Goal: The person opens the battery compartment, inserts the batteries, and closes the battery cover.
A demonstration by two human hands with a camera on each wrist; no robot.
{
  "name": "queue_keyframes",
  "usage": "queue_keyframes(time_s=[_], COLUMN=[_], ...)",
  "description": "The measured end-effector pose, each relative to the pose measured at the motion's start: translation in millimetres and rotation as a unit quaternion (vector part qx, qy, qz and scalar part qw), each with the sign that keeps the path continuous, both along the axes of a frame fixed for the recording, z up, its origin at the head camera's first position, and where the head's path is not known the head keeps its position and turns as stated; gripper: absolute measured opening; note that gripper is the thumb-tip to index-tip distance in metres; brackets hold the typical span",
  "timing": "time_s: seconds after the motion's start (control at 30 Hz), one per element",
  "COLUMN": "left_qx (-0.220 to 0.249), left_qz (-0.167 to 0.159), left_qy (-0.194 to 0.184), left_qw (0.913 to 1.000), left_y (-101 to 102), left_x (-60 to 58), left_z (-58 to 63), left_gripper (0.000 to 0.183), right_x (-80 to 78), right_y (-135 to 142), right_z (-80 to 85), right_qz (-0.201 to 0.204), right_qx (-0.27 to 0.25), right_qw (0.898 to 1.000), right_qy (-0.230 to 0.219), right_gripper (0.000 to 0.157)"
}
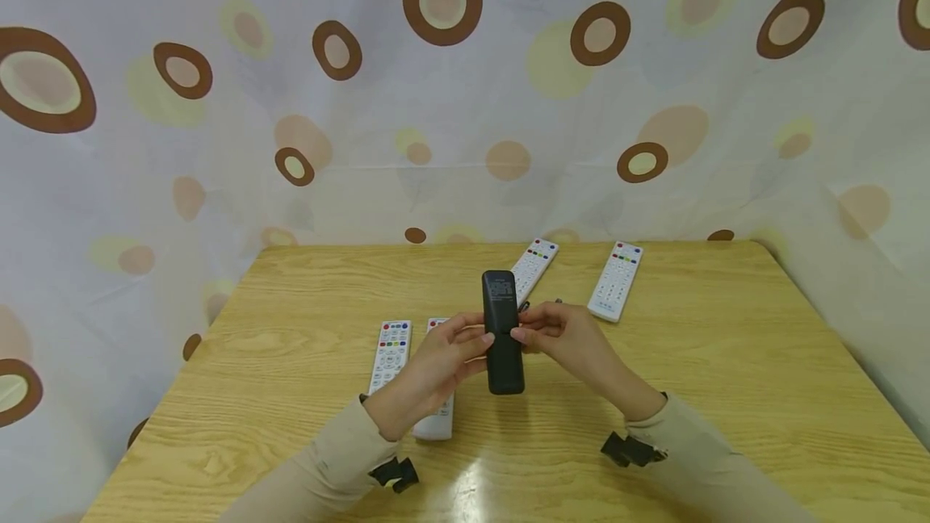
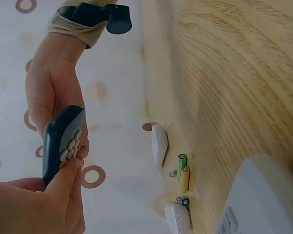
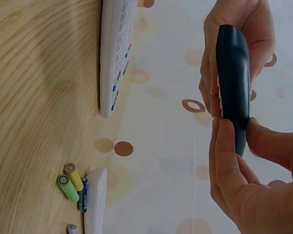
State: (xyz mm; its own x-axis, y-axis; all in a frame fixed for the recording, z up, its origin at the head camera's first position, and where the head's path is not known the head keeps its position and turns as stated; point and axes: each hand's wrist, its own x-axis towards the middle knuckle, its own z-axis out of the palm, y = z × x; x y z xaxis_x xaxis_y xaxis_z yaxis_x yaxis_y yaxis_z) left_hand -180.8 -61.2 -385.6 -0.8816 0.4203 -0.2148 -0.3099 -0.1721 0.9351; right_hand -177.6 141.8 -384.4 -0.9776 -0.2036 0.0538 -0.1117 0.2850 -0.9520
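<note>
A black remote control (image 1: 504, 361) is held up over the table between both hands, its back with printed text turned toward the head camera. My left hand (image 1: 452, 352) grips its left edge, the thumb on the back cover. From the other side my right hand (image 1: 565, 337) pinches the right edge, thumb also on the back. Light-coloured buttons show along the front of the remote (image 2: 59, 141) in the left wrist view. Seen from the right wrist, the remote (image 3: 234, 78) stands edge-on, the fingers of both hands partly covering its button side.
Two white remotes lie at the left, one (image 1: 392, 349) beside another (image 1: 434, 424) partly behind my left hand. Farther back lie a white remote (image 1: 536, 265) and another (image 1: 616, 281). Near them are a green battery (image 3: 67, 187), a yellow battery (image 3: 74, 176) and a blue battery (image 3: 83, 195).
</note>
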Motion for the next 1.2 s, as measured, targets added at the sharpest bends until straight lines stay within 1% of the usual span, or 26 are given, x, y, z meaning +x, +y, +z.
queue_keyframes(time_s=[0.07, 0.2, 0.37, 0.5, 0.6, 0.77, 0.9, 1.07, 1.2], left_qx=[-0.005, -0.021, -0.049, -0.058, -0.057, -0.059, -0.060, -0.057, -0.052], left_qz=[-0.012, -0.036, -0.053, -0.053, -0.049, -0.044, -0.040, -0.039, -0.036], left_qy=[0.006, 0.025, 0.042, 0.041, 0.039, 0.039, 0.031, 0.028, 0.026], left_qw=[0.9999, 0.9988, 0.9965, 0.9961, 0.9964, 0.9965, 0.9969, 0.9972, 0.9976], left_y=[-1.0, -3.2, -5.3, -6.0, -6.6, -7.4, -6.9, -6.8, -7.3], left_x=[-0.6, -2.5, -3.9, -3.4, -2.8, -2.3, -2.4, -2.8, -3.0], left_z=[0.2, 0.7, 1.5, 1.6, 1.0, 0.0, -0.5, 0.0, 0.6], left_gripper=[0.040, 0.041, 0.041, 0.041, 0.041, 0.041, 0.040, 0.040, 0.041], right_x=[-0.5, -0.9, -1.3, -2.8, -4.4, -6.7, -6.2, -5.0, -4.4], right_y=[0.4, 0.9, 1.9, 4.5, 7.7, 12.5, 15.3, 15.8, 16.6], right_z=[-0.2, 1.5, 3.7, 3.5, 3.0, 2.5, 2.8, 3.0, 4.3], right_qz=[0.003, 0.004, 0.010, 0.030, 0.052, 0.082, 0.093, 0.082, 0.056], right_qx=[-0.010, -0.011, -0.018, -0.027, -0.025, 0.004, 0.021, 0.013, -0.009], right_qw=[1.000, 1.000, 1.000, 0.999, 0.998, 0.996, 0.995, 0.996, 0.997], right_qy=[-0.006, -0.009, -0.010, -0.013, -0.005, 0.017, 0.028, 0.041, 0.058], right_gripper=[0.026, 0.026, 0.026, 0.024, 0.024, 0.023, 0.024, 0.026, 0.026])
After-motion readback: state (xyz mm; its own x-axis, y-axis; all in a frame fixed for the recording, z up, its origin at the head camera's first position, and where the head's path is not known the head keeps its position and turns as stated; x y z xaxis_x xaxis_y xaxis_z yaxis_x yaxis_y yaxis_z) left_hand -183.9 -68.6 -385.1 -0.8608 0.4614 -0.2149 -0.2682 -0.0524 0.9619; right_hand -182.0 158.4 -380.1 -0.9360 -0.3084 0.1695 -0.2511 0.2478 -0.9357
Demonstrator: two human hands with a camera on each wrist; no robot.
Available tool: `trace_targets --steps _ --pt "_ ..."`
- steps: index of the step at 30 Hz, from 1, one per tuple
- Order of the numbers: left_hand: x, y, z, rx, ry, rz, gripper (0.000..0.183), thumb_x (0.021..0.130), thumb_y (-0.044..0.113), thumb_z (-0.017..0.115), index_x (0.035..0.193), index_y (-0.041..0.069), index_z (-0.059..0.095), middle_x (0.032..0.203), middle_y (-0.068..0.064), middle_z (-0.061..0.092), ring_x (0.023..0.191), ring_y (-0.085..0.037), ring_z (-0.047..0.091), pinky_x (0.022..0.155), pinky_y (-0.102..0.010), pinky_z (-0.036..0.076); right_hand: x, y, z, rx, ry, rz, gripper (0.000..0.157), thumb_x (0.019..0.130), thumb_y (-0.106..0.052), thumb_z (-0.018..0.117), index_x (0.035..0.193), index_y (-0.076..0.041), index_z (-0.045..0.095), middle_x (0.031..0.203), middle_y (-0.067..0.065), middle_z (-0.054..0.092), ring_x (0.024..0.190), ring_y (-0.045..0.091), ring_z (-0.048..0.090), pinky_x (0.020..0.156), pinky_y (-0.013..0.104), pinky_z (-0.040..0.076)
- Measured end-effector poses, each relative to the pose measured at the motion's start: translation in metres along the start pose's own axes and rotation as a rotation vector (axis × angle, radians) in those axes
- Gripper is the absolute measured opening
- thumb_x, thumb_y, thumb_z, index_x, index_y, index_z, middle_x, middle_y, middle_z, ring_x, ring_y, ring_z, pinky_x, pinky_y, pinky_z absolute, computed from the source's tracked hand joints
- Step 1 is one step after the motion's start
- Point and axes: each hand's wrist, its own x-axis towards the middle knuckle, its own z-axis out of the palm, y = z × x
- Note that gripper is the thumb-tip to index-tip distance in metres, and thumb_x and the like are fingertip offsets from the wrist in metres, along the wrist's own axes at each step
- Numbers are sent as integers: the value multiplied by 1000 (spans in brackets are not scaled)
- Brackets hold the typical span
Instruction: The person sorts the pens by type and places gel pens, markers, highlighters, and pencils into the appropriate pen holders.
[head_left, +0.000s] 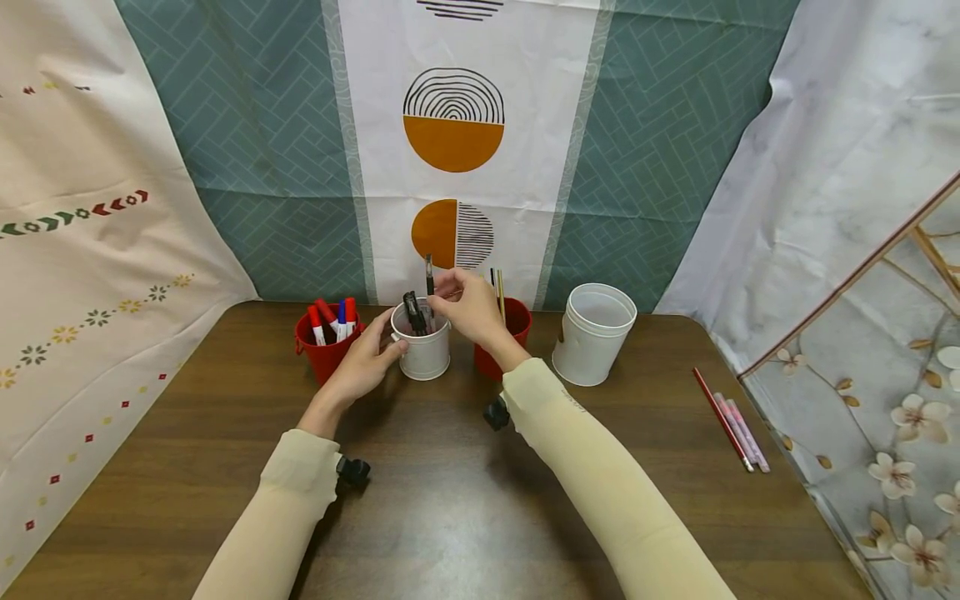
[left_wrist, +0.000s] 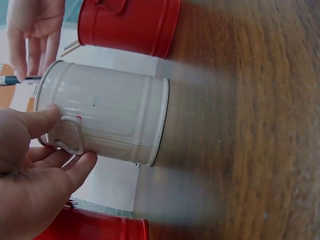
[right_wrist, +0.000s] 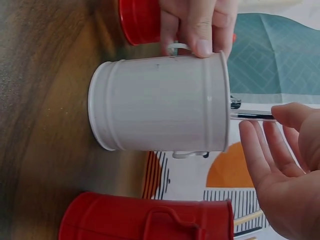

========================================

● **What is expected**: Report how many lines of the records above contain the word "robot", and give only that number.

● **Solution for this task**: 2